How to fit custom audio dataset during pre-process? Batch? Stream? Shard?

I experiment with whisper finetuning with custom splits of Common Voice, with augmentation and such - from the datasets on my disk. As I’ll use the same augmented & converted dataset for multiple training sessions, and it takes 1-2 hours to convert, I save them on disk with a custom convert.py script, ensuring comparability.

I have these two deal breakers:

  • When converted, they become huge and do not fit in RAM, and some 200 GB page files are created. That downgrades the nVME/SSD disks and the paging decreases performance.
  • At some point (>100k recordings), when finishing, it tries to allocate 34 GB from an already full RAM (48GB) and it crashes.

I read the whole documentation and many posts from this forum but could not figure out how to approach the problem.

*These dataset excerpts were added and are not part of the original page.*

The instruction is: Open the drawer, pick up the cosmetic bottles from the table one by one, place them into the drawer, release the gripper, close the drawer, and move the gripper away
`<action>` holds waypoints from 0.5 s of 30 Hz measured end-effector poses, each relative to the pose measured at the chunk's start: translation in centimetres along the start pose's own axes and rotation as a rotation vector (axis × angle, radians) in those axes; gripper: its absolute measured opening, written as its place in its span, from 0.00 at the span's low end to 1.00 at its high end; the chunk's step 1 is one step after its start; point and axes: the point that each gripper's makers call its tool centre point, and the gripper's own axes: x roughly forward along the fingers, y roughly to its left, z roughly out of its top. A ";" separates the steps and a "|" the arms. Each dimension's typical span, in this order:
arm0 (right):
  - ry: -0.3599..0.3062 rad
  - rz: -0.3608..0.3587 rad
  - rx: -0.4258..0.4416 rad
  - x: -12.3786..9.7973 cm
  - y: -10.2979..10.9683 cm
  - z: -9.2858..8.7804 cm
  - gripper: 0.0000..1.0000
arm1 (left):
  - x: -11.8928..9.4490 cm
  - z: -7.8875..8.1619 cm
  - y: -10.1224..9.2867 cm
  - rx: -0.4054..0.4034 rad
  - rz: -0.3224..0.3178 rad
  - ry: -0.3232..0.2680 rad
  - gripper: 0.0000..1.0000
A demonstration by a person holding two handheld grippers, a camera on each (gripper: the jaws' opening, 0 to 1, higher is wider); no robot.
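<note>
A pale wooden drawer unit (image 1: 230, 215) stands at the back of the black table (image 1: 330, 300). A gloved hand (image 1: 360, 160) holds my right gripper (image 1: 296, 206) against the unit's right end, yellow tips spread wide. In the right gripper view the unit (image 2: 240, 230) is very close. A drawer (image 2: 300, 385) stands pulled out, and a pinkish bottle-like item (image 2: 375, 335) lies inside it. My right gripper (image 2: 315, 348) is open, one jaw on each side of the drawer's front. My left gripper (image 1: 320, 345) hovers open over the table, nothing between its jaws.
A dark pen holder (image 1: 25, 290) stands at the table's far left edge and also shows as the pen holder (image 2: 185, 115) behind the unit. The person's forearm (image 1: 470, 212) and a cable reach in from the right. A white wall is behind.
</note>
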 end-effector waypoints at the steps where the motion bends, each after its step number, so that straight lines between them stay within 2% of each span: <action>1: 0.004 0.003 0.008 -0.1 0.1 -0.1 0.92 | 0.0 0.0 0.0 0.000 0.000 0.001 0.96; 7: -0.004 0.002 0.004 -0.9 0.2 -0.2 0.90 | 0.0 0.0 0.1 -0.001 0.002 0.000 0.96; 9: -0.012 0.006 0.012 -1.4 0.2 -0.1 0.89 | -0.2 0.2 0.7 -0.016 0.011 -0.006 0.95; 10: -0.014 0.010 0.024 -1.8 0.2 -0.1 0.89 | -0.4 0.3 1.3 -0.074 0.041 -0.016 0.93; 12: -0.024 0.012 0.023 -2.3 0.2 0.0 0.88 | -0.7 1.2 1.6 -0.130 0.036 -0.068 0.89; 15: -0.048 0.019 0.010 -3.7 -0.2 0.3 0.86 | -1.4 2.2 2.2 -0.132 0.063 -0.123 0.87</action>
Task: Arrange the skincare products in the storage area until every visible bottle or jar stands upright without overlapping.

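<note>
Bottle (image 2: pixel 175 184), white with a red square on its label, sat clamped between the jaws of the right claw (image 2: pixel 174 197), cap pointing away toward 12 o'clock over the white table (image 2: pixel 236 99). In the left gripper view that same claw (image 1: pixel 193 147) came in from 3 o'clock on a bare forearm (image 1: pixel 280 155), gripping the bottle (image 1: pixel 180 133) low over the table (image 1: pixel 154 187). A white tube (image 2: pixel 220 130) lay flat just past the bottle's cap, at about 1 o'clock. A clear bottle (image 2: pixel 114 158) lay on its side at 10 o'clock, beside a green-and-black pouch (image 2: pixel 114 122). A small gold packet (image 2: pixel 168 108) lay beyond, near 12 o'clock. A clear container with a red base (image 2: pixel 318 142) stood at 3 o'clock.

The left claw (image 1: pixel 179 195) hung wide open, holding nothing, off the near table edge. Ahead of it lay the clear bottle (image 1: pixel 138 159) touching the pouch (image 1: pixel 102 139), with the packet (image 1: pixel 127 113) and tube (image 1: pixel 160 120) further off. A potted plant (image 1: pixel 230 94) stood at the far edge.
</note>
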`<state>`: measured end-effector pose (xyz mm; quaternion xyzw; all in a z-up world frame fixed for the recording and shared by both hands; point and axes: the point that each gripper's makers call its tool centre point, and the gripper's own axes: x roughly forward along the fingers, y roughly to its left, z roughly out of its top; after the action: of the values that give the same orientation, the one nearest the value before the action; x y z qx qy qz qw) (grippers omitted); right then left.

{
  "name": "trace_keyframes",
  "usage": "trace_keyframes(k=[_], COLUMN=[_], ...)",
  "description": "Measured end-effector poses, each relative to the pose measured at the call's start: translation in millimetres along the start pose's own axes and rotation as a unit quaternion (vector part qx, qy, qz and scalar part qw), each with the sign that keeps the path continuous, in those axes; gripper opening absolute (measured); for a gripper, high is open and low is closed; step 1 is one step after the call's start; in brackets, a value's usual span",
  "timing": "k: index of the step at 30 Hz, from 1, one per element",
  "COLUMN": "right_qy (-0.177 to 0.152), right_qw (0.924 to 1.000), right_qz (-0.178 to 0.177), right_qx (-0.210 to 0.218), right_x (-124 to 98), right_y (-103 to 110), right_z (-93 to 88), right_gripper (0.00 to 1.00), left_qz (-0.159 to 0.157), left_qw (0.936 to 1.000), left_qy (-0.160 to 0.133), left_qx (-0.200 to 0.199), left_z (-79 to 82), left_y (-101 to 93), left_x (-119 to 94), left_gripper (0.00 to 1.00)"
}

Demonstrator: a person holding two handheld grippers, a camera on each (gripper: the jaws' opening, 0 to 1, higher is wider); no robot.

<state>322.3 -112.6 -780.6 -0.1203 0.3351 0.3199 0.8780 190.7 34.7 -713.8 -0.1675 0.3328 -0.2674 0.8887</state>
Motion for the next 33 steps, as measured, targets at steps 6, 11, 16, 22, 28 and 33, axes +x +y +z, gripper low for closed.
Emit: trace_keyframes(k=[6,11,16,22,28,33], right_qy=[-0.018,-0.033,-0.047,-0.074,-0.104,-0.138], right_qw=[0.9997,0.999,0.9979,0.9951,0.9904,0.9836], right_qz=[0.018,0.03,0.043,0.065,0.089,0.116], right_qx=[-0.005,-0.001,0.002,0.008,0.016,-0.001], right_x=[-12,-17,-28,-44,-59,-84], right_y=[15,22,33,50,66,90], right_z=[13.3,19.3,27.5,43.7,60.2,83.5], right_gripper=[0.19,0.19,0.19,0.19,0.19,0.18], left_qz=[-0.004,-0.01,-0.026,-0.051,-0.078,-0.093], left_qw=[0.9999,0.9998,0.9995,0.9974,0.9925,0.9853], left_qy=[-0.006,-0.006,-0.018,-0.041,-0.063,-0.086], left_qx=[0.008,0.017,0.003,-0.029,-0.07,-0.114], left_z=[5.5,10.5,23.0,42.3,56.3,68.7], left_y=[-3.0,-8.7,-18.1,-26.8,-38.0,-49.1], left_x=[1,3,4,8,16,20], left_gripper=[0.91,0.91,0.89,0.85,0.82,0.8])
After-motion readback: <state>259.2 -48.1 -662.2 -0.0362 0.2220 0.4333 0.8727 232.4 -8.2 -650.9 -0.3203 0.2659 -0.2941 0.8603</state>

  • I must be able to code to run the preprocessor (tokenizer & feature_extractor) on a batch of records and output them to the final destination. But how?
  • Or should I divide the dataset into multiple datasets?
  • Should I combine similar-length audio and save them separately (this is already advised for training)?

Here is the caller code:

            batch_size: int = calc_batch_size(recs_total)
            g.CV = g.CV.map(
                preprocessor,
                # batched=True,
                # batch_size=batch_size,
                remove_columns=["audio", "sentence"],
                num_proc=g.MAX_NUM_PROCS,
                desc="preprocess",
            )

And preprocessor:

    def preprocessor(batch):
        audio = batch["audio"]
        batch["input_features"] = feature_extractor(
            audio["array"], sampling_rate=audio["sampling_rate"]
        ).input_features[0]
        input_str = normalizer(batch["sentence"]).strip()
        batch["labels"] = tokenizer(input_str).input_ids
        return batch

Thank you in advance for any ideas & pointers…

After some more reading, I introduced sharding into the workflow. After some tests + a shard calculation function and with the help of garbage collection, and multi-core processing, I now can optimize CPU, RAM, and disk access (no-swap)…
I lost my metadata from DatasetDict thou… A problem for another day…